## MATERIAL PROVIDED:
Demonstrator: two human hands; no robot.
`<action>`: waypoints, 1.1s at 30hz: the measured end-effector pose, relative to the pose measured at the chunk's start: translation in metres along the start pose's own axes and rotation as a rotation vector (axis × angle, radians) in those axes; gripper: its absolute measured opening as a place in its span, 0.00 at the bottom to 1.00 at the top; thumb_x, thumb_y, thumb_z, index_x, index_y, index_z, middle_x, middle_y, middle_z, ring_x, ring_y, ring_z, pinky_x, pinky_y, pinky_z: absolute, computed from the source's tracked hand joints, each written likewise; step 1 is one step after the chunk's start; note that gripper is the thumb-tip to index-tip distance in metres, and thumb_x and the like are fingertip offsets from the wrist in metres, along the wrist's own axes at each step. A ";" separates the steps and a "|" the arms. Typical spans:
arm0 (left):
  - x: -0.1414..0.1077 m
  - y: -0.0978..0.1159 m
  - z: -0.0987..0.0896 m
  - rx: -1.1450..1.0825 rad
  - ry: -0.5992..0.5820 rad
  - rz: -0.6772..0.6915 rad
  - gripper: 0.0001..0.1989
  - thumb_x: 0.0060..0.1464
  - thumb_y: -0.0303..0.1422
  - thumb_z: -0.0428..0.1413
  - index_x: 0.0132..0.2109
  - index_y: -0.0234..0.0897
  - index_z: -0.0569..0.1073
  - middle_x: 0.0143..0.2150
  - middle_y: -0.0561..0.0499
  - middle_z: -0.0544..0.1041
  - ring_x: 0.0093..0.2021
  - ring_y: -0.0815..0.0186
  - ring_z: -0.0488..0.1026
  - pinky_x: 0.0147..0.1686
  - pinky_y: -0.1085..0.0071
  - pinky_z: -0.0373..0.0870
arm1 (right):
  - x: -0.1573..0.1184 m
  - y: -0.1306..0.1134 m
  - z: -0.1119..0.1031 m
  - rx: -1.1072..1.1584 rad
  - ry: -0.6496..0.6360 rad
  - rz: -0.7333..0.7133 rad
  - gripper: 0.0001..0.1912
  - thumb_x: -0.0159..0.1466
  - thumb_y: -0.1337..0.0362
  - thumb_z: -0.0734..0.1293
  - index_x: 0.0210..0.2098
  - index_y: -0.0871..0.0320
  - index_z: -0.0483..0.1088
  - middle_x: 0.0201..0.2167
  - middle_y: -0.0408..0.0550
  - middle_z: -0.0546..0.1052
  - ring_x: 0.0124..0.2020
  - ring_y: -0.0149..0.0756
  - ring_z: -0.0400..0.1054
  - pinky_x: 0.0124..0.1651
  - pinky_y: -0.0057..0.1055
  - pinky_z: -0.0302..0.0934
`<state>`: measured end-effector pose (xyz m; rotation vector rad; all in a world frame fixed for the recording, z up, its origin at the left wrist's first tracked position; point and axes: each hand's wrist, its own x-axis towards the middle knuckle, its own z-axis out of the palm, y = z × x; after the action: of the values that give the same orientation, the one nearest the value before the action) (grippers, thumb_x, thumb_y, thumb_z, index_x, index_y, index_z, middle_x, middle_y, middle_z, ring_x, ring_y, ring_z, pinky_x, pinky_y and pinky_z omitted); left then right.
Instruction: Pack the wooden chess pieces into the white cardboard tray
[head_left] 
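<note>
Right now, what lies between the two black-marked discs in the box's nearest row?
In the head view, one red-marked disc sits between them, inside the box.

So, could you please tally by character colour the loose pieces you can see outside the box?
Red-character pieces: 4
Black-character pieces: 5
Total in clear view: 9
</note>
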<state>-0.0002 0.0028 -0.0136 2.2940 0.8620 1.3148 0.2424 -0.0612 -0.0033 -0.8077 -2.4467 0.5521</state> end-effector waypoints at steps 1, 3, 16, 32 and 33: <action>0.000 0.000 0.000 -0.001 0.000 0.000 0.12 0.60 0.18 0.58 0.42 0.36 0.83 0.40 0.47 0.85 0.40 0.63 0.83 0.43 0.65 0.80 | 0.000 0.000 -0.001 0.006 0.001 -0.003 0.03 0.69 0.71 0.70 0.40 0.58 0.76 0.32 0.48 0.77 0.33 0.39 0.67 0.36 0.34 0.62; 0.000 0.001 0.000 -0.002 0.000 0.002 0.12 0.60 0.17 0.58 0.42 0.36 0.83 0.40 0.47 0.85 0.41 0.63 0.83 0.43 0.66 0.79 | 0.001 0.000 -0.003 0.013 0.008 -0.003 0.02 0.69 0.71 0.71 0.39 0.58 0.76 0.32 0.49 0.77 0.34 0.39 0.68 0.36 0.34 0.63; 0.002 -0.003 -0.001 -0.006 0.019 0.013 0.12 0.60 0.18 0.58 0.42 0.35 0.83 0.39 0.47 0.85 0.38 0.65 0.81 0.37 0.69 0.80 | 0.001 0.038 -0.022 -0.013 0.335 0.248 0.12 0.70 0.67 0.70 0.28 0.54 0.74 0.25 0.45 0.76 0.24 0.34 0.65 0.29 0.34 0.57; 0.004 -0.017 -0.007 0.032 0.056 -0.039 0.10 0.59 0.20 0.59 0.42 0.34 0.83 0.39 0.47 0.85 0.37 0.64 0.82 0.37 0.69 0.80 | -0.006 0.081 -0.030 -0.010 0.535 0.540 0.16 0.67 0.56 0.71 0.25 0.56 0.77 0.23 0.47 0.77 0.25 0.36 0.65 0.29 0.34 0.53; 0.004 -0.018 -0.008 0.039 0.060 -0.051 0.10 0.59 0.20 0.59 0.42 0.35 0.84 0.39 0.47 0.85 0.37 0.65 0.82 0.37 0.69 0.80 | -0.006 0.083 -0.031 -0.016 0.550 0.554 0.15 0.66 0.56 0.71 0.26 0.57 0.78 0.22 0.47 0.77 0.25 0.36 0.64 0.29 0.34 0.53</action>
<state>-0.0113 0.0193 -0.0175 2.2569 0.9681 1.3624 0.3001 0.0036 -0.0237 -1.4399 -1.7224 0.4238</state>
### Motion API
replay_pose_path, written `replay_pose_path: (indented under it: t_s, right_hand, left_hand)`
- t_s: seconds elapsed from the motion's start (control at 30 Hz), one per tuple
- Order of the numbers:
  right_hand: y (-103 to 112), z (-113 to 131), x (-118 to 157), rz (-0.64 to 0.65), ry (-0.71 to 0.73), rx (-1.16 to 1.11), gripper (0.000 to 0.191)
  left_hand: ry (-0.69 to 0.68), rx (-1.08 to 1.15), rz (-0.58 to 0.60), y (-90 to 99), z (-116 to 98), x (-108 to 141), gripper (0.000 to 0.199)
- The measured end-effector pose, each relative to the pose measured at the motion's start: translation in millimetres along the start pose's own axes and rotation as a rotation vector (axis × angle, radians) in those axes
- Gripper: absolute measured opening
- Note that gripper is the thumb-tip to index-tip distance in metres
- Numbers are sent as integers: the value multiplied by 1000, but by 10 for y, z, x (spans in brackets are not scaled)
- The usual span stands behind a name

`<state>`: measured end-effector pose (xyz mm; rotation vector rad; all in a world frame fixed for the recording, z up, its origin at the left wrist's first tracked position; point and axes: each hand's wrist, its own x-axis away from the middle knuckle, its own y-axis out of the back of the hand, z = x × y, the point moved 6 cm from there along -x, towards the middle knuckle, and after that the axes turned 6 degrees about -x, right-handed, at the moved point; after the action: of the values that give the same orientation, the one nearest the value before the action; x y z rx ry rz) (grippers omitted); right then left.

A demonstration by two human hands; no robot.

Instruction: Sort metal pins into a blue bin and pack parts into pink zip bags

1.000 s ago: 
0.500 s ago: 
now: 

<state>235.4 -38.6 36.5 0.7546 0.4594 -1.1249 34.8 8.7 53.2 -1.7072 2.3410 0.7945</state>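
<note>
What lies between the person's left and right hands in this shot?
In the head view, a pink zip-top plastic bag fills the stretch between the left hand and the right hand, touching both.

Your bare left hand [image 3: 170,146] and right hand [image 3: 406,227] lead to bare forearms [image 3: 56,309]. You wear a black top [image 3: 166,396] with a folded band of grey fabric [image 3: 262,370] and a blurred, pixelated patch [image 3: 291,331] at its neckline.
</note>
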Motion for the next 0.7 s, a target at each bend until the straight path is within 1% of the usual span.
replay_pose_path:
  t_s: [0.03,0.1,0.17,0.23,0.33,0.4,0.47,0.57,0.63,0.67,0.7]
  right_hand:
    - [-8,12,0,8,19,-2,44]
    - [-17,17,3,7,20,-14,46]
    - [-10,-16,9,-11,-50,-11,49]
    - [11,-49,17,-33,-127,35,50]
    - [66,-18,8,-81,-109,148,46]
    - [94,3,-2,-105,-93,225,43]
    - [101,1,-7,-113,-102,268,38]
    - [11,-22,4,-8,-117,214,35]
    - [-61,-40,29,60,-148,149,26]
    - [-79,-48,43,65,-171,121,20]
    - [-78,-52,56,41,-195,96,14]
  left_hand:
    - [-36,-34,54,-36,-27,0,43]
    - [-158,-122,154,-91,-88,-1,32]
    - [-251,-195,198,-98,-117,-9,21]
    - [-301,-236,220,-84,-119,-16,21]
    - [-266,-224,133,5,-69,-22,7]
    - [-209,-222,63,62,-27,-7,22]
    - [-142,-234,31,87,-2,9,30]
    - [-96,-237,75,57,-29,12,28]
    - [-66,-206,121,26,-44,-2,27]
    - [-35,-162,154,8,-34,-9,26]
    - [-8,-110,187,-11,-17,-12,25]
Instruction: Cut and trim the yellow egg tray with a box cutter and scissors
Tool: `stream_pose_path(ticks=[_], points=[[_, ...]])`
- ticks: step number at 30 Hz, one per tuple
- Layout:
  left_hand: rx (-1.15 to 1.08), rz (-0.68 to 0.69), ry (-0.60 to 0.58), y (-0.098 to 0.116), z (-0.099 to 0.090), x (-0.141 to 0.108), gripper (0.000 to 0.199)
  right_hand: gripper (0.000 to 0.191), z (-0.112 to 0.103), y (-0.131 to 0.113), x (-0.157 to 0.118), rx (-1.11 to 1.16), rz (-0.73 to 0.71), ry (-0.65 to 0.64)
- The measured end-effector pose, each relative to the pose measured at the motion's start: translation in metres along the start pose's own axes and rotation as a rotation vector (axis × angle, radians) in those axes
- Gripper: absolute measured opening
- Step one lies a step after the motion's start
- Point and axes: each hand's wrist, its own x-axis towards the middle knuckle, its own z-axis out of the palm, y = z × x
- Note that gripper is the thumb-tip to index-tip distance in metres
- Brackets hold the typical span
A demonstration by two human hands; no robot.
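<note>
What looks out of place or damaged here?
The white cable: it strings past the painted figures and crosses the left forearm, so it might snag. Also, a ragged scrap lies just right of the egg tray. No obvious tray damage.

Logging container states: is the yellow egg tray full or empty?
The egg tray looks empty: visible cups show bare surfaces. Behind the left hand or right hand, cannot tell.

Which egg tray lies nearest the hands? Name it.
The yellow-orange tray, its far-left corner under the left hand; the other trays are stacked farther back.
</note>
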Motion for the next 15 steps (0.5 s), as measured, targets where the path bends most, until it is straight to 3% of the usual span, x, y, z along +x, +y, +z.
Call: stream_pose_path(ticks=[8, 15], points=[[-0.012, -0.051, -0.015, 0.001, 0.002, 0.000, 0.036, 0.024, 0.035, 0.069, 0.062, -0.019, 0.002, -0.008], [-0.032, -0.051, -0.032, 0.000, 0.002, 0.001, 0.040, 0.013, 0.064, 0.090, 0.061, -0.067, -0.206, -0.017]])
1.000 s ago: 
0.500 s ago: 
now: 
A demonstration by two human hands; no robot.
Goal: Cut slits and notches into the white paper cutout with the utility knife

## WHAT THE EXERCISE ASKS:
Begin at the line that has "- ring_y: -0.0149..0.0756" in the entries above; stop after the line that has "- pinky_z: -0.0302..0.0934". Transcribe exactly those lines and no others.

## ANSWER:
  - ring_y: -0.0149..0.0756
  - ring_z: -0.0400..0.1054
  - pinky_x: 0.0124..0.1651
  - pinky_y: -0.0057..0.1055
  - pinky_z: -0.0302..0.0934

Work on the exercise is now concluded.